(Records from a data source)
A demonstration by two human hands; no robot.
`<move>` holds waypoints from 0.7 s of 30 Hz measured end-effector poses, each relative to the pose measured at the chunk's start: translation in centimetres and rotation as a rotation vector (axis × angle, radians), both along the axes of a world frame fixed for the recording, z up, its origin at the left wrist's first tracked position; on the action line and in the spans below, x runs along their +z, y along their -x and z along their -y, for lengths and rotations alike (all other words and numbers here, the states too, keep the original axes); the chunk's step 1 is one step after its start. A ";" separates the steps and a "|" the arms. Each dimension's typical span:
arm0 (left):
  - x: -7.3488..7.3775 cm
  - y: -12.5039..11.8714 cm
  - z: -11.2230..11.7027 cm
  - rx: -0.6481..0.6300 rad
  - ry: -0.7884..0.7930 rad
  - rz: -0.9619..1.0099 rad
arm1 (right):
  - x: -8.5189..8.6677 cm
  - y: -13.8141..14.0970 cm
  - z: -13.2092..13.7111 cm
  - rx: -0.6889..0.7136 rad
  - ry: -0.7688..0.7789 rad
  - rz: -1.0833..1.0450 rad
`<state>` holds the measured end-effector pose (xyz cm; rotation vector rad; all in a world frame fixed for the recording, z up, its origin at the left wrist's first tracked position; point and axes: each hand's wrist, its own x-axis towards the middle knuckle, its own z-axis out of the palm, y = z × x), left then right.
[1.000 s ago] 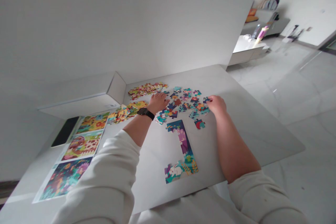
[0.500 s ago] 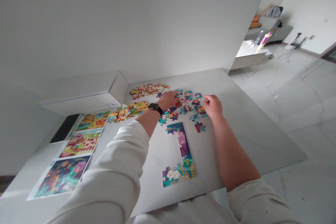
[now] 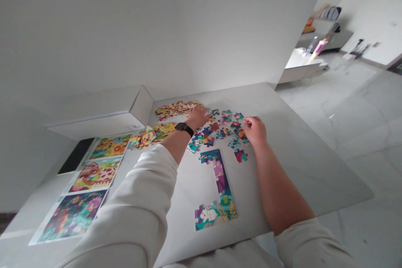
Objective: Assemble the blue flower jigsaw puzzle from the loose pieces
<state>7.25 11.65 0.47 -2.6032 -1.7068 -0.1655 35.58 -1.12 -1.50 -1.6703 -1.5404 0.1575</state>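
My left hand (image 3: 197,117), with a black watch on its wrist, lies palm down with fingers spread over the far left part of the loose dark blue and teal puzzle pieces (image 3: 223,132). It partly hides the pieces under it. At the right side of these pieces, my right hand (image 3: 255,130) is closed with thumb and forefinger together. Its fingertips are beside a teal piece (image 3: 239,116); whether anything is between them is hidden. Nearer to me lies a joined puzzle section (image 3: 220,176) with a purple owl, a white rabbit and yellow plants. One red-and-teal piece (image 3: 241,156) lies apart.
Yellow and red puzzle pieces (image 3: 172,110) lie in a heap at the back, with another yellow heap (image 3: 153,135) nearer. Picture sheets (image 3: 73,213), a dark phone-like slab (image 3: 76,156) and a white box (image 3: 103,106) are on the left. A wall (image 3: 176,29) borders the table (image 3: 292,146).
My left hand has slid a little left and away from me, uncovering some dark blue pieces. My right hand stays by the same teal piece. The view has shifted slightly.
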 end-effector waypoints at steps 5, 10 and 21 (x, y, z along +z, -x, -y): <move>0.2 -2.2 -2.4 0.021 0.080 0.064 | 0.6 -0.1 0.2 0.007 -0.021 -0.016; 0.3 -3.6 -4.5 0.028 0.139 0.064 | 1.2 0.0 0.4 0.004 -0.030 -0.052; 3.1 -4.1 -3.0 -0.166 0.179 0.368 | 1.7 0.4 0.6 0.023 -0.019 -0.011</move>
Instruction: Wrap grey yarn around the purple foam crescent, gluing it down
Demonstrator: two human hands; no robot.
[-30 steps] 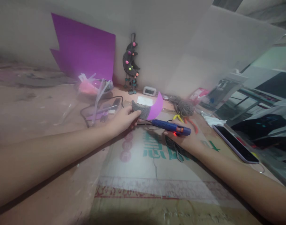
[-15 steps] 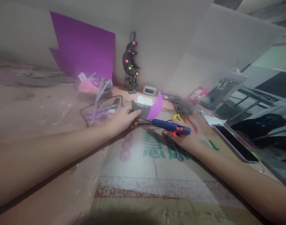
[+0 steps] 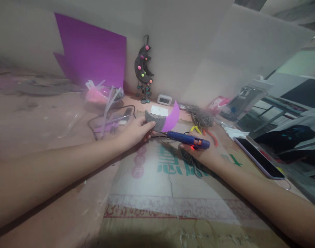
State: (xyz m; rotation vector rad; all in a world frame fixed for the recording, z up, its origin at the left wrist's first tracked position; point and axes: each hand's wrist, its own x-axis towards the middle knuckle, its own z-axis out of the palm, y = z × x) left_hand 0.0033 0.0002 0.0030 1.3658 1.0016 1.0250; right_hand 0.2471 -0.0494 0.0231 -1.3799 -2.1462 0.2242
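Observation:
Between thumb and fingers, my left hand (image 3: 140, 129) pinches a purple crescent moon cutout (image 3: 173, 117), whose left part is wrapped in grey yarn (image 3: 155, 121). My right hand (image 3: 199, 150) is closed around a blue hot glue gun (image 3: 187, 138) with a small red light glowing on it. The gun's nozzle points left, close to the lower edge of the wrapped part; whether it touches cannot be made out. Some loose grey yarn hangs below my right hand. A ball of grey yarn (image 3: 204, 117) lies behind it, near yellow-handled and orange-handled tools (image 3: 211, 137).
A finished-looking grey moon hanging with pompoms (image 3: 142, 65) is against the wall, beside a purple sheet (image 3: 95, 48). Glue sticks (image 3: 109, 103) poke out of a bowl at left. A small digital clock (image 3: 164, 99) stands behind, and a phone (image 3: 259, 157) lies at right. Printed cardboard (image 3: 147, 203) covers the table.

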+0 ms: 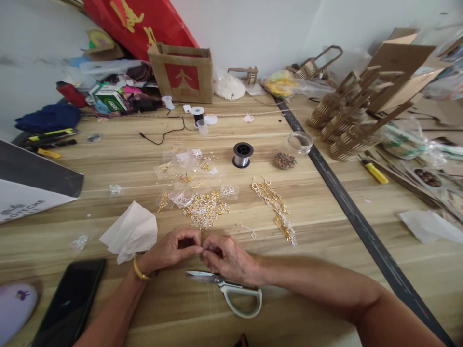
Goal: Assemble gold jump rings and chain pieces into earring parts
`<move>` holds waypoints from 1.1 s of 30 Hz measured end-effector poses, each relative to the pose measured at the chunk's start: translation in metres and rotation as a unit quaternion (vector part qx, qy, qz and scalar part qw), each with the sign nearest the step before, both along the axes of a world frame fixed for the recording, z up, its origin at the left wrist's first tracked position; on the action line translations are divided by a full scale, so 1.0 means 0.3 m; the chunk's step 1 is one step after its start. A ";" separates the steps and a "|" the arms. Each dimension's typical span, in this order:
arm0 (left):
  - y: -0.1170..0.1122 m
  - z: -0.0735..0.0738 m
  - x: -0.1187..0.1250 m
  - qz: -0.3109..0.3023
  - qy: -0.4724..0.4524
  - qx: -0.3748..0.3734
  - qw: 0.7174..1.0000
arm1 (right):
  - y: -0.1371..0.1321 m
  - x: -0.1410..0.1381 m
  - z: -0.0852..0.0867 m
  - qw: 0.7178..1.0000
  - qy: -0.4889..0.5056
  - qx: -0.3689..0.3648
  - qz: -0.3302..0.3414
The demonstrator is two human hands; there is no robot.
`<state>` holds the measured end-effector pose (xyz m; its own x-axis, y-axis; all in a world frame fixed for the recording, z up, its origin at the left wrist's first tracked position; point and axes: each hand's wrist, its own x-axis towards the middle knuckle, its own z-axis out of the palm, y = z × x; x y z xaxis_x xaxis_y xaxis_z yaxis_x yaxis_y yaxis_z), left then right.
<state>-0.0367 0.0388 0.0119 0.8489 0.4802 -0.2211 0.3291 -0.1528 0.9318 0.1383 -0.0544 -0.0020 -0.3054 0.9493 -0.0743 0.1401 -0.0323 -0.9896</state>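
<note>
My left hand (177, 249) and my right hand (229, 256) meet fingertip to fingertip over the near middle of the table, both pinched. Whatever sits between the fingertips is too small to make out. Faint pale lines like fine thread run below them. Under my right hand lie white-handled scissors (241, 301), blades pointing left. Just beyond the hands is a heap of gold and silver beads (205, 209). A short chain with a ring (249, 230) lies beyond my right hand, and gold and silver chains (277, 212) stretch out farther right. A white tissue (133, 229) lies by my left wrist.
Farther back stand a wire spool (242, 155) and a dish of coloured beads (285, 160). A phone (68, 301) lies at near left. Small woven baskets (342, 120) and a yellow cutter (375, 171) are at right. A paper bag (183, 72) stands against the wall.
</note>
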 end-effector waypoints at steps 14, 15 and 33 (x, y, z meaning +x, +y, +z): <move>0.005 -0.013 -0.003 0.008 -0.032 -0.062 0.998 | 0.000 -0.002 0.005 0.999 0.036 -0.038 0.009; 0.006 -0.011 -0.002 0.008 -0.035 -0.063 0.997 | 0.000 -0.002 0.005 0.999 0.036 -0.038 0.009; 0.007 -0.024 -0.010 0.020 -0.024 -0.046 0.998 | 0.004 0.001 0.014 1.000 0.015 0.014 -0.002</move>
<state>-0.0397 0.0410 0.0046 0.8406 0.4931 -0.2242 0.2870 -0.0544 0.9564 0.1385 -0.0531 0.0023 -0.3035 0.9520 -0.0387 0.1100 -0.0053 -0.9939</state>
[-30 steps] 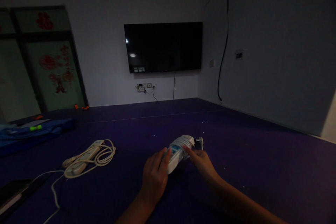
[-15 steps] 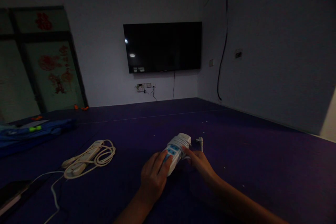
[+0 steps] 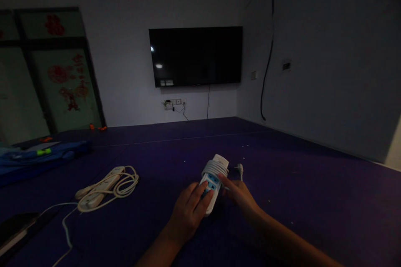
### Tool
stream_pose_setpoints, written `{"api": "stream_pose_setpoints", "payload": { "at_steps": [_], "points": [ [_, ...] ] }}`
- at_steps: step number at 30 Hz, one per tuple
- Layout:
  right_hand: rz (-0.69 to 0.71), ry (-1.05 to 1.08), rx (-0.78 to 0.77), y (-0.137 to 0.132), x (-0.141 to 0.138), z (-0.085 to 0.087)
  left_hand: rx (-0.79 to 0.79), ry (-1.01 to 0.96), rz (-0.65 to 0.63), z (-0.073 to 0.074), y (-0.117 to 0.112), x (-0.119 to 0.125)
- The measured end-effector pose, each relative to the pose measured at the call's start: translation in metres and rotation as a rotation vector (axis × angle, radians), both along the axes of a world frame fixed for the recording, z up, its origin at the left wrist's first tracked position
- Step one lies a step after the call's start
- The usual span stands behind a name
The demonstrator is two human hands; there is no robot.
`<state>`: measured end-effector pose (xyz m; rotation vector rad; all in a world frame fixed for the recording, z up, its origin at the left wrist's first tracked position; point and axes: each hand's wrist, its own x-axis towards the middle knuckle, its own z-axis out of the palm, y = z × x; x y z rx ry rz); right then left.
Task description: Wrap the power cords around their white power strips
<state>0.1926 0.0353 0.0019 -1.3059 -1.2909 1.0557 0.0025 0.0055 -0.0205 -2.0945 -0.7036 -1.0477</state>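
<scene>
A white power strip point(image 3: 221, 159) with blue socket faces lies tilted between my hands, its far end pointing away. Several turns of its white cord point(image 3: 215, 168) are wrapped around it near that end. My left hand point(image 3: 191, 208) grips the near part from the left, fingers across the sockets. On the other side, my right hand point(image 3: 238, 194) is closed at the strip's right edge, thumb or finger by the wrapped cord; part of the cord seems to run into it, though its fingertips are partly hidden. The cord's plug point(image 3: 239, 168) rests just beyond my right hand.
To the left lies a second power strip point(image 3: 105, 185) with its loosely coiled cord. A dark device point(image 3: 15, 229) with a white cable sits at the lower left, and blue cloth point(image 3: 62, 151) lies behind. Small white specks dot the purple surface point(image 3: 300, 183).
The power strip has turned slightly more upright, and its near end has shifted right. My left hand moved a little right with it. The wrapped turns show more clearly; my right hand stays close by.
</scene>
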Motion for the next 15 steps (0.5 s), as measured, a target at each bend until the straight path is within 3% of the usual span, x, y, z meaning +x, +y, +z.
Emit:
{"api": "stream_pose_setpoints", "payload": {
  "at_steps": [8,13,15],
  "points": [
    [-0.118,0.024,0.009,0.002,0.0,0.001,-0.602,-0.403,-0.201,-0.005,0.001,0.014],
    [-0.139,-0.066,0.074,0.004,0.002,-0.002,-1.118,-0.828,-0.555,-0.005,-0.001,0.025],
    [-0.131,-0.112,0.116,0.004,0.002,-0.005,-1.313,-1.024,-0.635,-0.002,-0.002,0.028]
  ]
}}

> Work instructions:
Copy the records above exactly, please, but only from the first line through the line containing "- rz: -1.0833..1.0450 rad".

> Reply:
A demonstration by two human hands; no robot.
`<move>` holds waypoints from 0.7 s of 30 Hz measured end-effector poses, each relative to the pose measured at the chunk's start: translation in centimetres and rotation as a rotation vector (axis × angle, radians), both along the axes of a world frame fixed for the recording, z up, its origin at the left wrist's first tracked position; on the action line and in the spans below, x runs along their +z, y along their -x and z along their -y, for lengths and rotations alike (all other words and numbers here, the states too, keep the original axes); the chunk's step 1 is one step after its start. A ";" separates the steps and a "|" the arms. Each dimension's typical span:
arm0 (left):
  - x: -7.3488..7.3775 cm
  - y: -12.5039..11.8714 cm
  - z: -11.2230..11.7027 cm
  - rx: -0.6481..0.6300 rad
  - ry: -0.7884..0.7930 rad
  - rz: -0.9619..1.0099 rad
arm1 (right):
  - x: -8.5189..8.6677 cm
  - y: -13.8141..14.0970 cm
  - z: -13.2092..13.7111 cm
  - rx: -0.6889..0.7136 rad
  - ry: -0.7688..0.7789 rad
  - rz: -1.0833..1.0450 rad

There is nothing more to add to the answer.